Lace-inspired knits, barely-there chiffon and light-as-air folds, ruffles and pleats gave the John Rocha show an unassuming air of femininity, contrasted with strong shapes and a palette that was anchored in black. The models looked like other-worldly ballerinas with uniform top knots and buns secured with multiple, visible kirby grips. Samantha Hillerby created a hair look that appeared slightly unfinished, as though the girls were still backstage. An undone feel, combined with a youthful style added to the ethereal mood.
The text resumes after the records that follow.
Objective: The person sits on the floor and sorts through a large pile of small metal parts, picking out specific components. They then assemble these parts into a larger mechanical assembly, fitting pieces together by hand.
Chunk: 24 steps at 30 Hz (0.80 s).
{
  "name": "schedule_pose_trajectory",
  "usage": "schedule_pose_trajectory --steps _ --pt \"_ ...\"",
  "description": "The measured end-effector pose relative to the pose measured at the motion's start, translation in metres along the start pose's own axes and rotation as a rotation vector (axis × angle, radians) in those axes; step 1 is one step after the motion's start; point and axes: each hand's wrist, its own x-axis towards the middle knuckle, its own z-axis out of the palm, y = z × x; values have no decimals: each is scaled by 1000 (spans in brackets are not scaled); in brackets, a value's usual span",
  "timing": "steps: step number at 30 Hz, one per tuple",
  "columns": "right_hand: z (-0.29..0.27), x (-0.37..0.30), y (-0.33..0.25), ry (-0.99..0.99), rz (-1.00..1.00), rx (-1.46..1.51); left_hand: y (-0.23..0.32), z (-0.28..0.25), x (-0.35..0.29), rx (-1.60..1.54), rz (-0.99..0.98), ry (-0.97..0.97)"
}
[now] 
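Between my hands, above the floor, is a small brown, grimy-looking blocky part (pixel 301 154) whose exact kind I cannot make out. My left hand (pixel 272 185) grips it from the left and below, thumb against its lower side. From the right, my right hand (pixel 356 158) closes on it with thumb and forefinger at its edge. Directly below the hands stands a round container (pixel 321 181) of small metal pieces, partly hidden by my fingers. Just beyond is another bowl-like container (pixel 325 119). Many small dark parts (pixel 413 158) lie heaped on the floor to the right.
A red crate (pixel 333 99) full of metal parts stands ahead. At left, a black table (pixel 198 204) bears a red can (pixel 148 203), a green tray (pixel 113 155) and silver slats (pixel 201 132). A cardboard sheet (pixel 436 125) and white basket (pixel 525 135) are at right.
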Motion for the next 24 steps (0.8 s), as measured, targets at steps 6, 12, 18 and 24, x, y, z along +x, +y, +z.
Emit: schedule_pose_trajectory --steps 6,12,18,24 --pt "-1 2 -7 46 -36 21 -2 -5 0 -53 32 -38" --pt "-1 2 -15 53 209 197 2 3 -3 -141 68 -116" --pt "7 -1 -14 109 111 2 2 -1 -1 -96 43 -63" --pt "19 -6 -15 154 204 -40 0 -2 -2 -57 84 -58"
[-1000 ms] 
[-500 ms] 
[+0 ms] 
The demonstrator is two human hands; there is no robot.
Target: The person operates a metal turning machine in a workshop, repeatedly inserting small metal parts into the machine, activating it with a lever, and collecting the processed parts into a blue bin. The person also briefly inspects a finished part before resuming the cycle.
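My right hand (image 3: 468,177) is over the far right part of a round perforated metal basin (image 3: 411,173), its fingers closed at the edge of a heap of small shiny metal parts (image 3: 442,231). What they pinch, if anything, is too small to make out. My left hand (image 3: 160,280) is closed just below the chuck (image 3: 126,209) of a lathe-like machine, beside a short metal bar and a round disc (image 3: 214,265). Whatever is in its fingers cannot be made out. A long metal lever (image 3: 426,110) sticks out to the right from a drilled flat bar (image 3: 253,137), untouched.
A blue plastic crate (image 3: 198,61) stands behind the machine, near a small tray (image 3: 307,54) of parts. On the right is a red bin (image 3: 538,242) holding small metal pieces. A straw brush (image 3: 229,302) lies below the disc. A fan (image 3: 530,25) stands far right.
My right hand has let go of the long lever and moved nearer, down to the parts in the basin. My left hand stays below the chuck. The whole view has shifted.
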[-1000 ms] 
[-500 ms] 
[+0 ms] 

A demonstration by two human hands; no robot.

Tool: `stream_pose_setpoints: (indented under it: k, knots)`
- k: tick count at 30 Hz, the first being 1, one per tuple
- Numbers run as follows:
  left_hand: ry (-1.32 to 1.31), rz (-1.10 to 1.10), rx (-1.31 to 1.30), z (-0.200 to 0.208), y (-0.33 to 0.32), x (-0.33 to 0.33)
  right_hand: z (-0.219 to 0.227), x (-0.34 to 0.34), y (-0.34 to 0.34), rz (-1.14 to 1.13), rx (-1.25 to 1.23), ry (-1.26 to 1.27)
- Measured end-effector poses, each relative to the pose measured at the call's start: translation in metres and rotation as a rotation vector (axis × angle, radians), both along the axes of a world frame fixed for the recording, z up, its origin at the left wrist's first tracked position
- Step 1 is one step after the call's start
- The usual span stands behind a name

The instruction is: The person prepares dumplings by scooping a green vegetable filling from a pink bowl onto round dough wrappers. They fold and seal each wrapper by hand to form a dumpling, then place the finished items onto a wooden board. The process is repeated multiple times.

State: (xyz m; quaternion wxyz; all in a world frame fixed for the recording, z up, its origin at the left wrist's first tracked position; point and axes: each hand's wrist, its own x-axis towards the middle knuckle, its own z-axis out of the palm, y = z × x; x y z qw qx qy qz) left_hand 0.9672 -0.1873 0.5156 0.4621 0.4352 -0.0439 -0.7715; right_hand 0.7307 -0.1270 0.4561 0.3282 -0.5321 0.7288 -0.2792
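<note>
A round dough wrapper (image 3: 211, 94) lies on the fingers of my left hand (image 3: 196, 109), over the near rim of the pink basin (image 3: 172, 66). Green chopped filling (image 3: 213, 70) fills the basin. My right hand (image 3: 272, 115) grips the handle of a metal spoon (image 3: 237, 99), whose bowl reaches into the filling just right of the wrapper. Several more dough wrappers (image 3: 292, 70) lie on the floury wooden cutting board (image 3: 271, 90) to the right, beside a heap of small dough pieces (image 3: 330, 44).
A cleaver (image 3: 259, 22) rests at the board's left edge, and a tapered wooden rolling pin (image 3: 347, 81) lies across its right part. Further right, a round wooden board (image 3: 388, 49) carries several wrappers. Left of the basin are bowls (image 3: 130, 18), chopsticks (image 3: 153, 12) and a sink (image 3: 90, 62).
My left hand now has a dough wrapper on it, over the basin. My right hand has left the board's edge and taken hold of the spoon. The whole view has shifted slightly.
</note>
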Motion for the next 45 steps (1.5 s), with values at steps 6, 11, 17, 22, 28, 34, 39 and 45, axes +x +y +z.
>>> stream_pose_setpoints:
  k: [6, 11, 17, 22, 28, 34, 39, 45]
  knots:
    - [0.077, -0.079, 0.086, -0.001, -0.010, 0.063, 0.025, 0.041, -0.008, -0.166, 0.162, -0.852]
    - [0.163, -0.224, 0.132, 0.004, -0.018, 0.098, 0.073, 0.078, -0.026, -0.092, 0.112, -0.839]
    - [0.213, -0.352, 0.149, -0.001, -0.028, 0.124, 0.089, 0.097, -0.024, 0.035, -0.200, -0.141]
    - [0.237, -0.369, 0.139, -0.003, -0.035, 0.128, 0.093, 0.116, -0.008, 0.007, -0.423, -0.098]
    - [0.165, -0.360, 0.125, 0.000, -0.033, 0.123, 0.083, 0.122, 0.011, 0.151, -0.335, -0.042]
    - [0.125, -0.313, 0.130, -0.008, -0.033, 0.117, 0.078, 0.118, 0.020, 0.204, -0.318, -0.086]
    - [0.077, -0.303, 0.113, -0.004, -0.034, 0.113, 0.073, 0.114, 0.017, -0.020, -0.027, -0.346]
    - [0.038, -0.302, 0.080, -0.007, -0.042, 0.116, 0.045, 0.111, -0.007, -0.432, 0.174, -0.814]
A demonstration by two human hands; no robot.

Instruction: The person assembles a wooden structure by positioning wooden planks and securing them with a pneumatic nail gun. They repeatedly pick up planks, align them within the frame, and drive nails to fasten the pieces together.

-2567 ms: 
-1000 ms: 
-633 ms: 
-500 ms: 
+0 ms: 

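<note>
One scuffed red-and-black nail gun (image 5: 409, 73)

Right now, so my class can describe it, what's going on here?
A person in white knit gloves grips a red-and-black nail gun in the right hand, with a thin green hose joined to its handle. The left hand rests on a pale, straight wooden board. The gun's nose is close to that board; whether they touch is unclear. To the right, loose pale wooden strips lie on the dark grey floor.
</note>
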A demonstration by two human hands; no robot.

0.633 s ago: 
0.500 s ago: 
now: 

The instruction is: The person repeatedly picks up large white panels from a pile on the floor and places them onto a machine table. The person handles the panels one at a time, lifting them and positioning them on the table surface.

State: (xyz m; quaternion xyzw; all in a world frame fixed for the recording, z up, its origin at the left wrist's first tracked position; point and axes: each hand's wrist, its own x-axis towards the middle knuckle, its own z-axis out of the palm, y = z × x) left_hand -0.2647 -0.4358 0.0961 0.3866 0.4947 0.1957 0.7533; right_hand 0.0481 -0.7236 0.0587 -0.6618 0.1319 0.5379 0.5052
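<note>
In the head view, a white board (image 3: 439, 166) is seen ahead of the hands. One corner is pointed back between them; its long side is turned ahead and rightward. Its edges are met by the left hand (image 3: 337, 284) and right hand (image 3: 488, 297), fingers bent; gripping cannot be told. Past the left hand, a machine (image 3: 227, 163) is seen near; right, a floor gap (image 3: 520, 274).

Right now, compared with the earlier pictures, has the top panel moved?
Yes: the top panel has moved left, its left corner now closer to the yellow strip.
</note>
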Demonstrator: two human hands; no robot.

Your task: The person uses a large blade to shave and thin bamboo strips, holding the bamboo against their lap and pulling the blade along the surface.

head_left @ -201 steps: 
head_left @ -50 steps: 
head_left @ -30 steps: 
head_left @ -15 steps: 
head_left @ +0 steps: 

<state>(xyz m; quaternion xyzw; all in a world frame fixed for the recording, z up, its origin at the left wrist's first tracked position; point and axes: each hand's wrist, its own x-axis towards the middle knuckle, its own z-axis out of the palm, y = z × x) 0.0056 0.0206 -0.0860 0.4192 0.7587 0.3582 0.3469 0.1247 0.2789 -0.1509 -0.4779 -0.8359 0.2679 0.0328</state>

Makeup-wise the nostalgia of the ballerina prevailed but with a surprisingly modern edge. Faces were powdery white and looked almost dusty while makeup artist Sam Bryant kept the brows strong as the focus of the face. Sam used Bobbi Brown products for a beautifully feminine and whimsical effect. Lips were kept neutral, either in the palest baby pink or with a touch of beige colour, and the texture was overwhelmingly matte. Meanwhile, circles of carefully blended peach blush added luminosity and stopped the white-base looking overly theatrical.
Towards the end of the show the milky neutral palette turned colourful, as dresses in bright bolts of yellow, turquoise and electric blue stormed the runway. Vintage-style hats and fascinators with net veils in cream added a more demure edge, whilst canary yellow flowers worn in the hair, complete with netting, gave the girls a birds of paradise feel.